Stream Processors
Stream processors transform raw data into structured, validated information according to your data models using reusable template configurations.
Stream processors are the runtime components that bring data models to life. They consume raw data from your industrial systems, apply transformations according to your data models, and output structured data. Stream processors work directly with data models through templates, not through data contracts.
Overview
Stream processors bridge the gap between raw industrial data and structured business information:
Input: Raw sensor data, PLC values, device messages
Processing: Transformation, validation, contextualization according to data models
Output: Structured data compliant with data models
Templates: Reusable configurations with variable substitution
Auto-validation: If data contracts exist for the model, output is automatically validated and routed to contract bridges
# Template definition
templates:
streamProcessors:
motor_template:
model:
name: pump
version: v1
sources: # alias → raw topic
press: "${{ .location_path }}._raw.${{ .abc }}"

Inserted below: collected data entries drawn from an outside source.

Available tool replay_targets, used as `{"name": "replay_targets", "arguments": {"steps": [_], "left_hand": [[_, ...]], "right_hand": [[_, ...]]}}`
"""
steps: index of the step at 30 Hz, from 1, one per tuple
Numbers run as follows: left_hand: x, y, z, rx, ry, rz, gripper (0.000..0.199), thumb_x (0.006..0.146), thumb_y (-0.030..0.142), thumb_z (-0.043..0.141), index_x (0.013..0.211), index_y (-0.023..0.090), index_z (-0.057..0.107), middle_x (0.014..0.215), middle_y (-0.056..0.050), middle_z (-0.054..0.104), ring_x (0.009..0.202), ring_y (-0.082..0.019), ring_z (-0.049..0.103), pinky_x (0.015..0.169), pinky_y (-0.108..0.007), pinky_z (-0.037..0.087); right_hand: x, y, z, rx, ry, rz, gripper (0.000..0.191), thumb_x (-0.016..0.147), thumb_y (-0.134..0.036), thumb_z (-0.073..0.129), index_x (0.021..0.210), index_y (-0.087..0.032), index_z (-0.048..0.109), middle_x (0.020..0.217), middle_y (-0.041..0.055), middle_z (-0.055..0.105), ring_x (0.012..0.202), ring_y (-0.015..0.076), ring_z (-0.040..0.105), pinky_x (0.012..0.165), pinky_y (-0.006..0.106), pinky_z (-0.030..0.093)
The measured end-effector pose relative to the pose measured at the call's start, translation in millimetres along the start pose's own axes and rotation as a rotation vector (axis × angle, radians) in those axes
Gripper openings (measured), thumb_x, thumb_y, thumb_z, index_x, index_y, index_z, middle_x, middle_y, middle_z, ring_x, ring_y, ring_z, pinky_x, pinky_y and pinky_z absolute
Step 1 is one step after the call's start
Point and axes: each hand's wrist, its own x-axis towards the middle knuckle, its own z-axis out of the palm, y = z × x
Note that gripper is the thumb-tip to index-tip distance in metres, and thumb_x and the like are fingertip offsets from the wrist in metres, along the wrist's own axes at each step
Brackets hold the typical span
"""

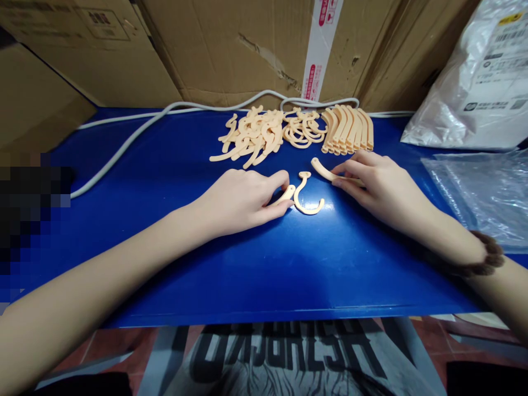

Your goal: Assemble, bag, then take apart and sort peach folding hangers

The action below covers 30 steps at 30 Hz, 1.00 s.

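My left hand [251, 199] pinches a cream curved plastic arm piece [288, 193] between thumb and fingers; its rounded end with a small hole shows. Just right of those fingertips, a cream hook [300, 204] with a flared top lies on the blue table [247, 264]. My right hand [369, 175] is closed on another curved arm piece [322, 170], whose holed end points up and left. Behind the hands lie a heap of curved pieces [258, 135], a cluster of hooks [303, 129] and a neat stack of arm pieces [348, 129].
A light grey cable [181, 104] runs along the table's back, before a taped cardboard box [231, 55]. More cartons [41, 82] stand on the left. A white labelled plastic parcel [470, 88] and a clear plastic bag [482, 192] are on the right.
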Motion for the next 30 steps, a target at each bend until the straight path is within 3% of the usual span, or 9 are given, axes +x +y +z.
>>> {"name": "replay_targets", "arguments": {"steps": [8,14,19,22,25,30], "left_hand": [[0.3,-0.9,1.1,0.008,0.017,0.023,0.028,0.101,0.045,0.049,0.103,0.019,0.060,0.064,0.003,0.061,0.052,-0.013,0.054,0.052,-0.027,0.022],[0.6,1.1,-0.5,0.003,0.030,-0.017,0.028,0.101,0.043,0.050,0.103,0.018,0.061,0.065,0.002,0.062,0.053,-0.014,0.055,0.054,-0.026,0.023],[0.2,-0.4,-1.7,0.041,0.068,-0.011,0.024,0.099,0.039,0.051,0.101,0.018,0.062,0.066,0.000,0.064,0.054,-0.015,0.057,0.053,-0.026,0.024],[-0.1,-0.7,-2.2,0.089,0.119,-0.015,0.023,0.099,0.038,0.050,0.099,0.018,0.062,0.064,0.000,0.063,0.053,-0.016,0.056,0.052,-0.027,0.022],[-0.3,1.1,-3.0,0.097,0.157,-0.048,0.024,0.100,0.038,0.048,0.101,0.018,0.061,0.068,-0.002,0.066,0.056,-0.017,0.059,0.052,-0.028,0.022],[0.0,1.9,-1.2,0.059,0.245,-0.090,0.024,0.097,0.033,0.046,0.111,0.018,0.059,0.077,-0.003,0.068,0.063,-0.019,0.062,0.055,-0.028,0.026]], "right_hand": [[2.2,-11.5,-6.6,-0.099,0.101,-0.021,0.034,0.104,-0.040,0.048,0.120,-0.018,0.069,0.105,0.0159,0.071,0.098,0.0335,0.064,0.079,0.044,0.043],[30.4,-32.8,-6.5,-0.366,0.017,-0.317,0.037,0.104,-0.018,0.040,0.122,-0.015,0.072,0.104,0.0150,0.069,0.093,0.0281,0.061,0.078,0.040,0.041],[52.4,-51.0,-10.3,-0.515,-0.080,-0.539,0.040,0.100,-0.005,0.036,0.094,-0.016,0.074,0.091,0.0119,0.067,0.089,0.0256,0.057,0.072,0.039,0.038],[56.7,-53.3,-16.3,-0.540,-0.116,-0.631,0.042,0.102,-0.006,0.032,0.093,-0.018,0.072,0.090,0.0095,0.065,0.087,0.0232,0.055,0.072,0.038,0.037],[56.2,-47.2,-20.3,-0.472,-0.112,-0.618,0.045,0.105,-0.011,0.027,0.096,-0.022,0.070,0.087,0.0076,0.065,0.085,0.0221,0.055,0.073,0.038,0.037],[50.1,-30.6,-11.0,-0.353,-0.028,-0.479,0.041,0.109,-0.024,0.030,0.093,-0.022,0.068,0.082,0.0073,0.065,0.082,0.0222,0.056,0.073,0.038,0.037]]}}
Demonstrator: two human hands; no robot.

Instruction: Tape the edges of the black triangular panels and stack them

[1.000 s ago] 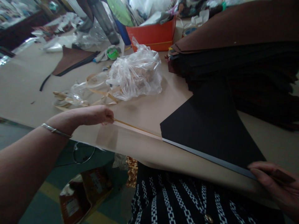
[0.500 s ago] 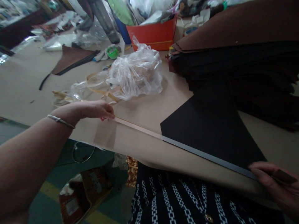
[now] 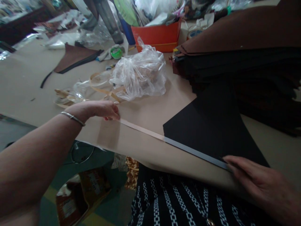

tF: "${{ .location_path }}._raw.tempF"
r: "${{ .location_path }}._raw.run"
mapping: # field → JS / constant / alias
pressure: "press"
temperature: "(tF-32)*5/9" # JavaScript expressions for data transformation
running: "r"
motor:
rpm: "press"
serialNumber: "${{ .sn }}"
# Stream processor instances
streamprocessors:
- name: motor_assembly
_templateRef: "motor_template"
location:
0: corpA
1: plant-A
variables:
abc: "assembly"
sn: "SN-P42-008"
- name: motor_qualitycheck
_templateRef: "motor_template"
variables:
abc: "qualitycheck"
sn: "SN-P42-213"
Key Concepts
Template Reference
Each stream processor references a reusable template:
streamprocessors:
- name: pump41_sp
_templateRef: "pump_template"
This template reference ensures:
Output data matches the template's data model structure
Validation occurs against the model's schema
Template variables provide instance-specific configuration
Automatic integration: If data contracts exist for the same model, output is automatically validated and routed to contract bridges
Location Hierarchy
Stream processors define their position in the hierarchical organization (commonly based on ISA-95 but adaptable to KKS or custom naming standards). For complete hierarchy structure and rules, see Topic Convention.
location:
0: corpA # Enterprise (mandatory)
1: plant-A # Site/Region (optional)
2: line-4 # Area/Zone (optional)
3: pump41 # Work Unit (optional)
4: motor # Work Center (optional)
This creates UNS topics like:
umh.v1.corpA.plant-A.line-4.pump41._pump.pressure
Data Sources
Stream processors subscribe to raw data topics:
sources:
press: "umh.v1.corpA.plant-A.line-4.pump41.deviceX._raw.press"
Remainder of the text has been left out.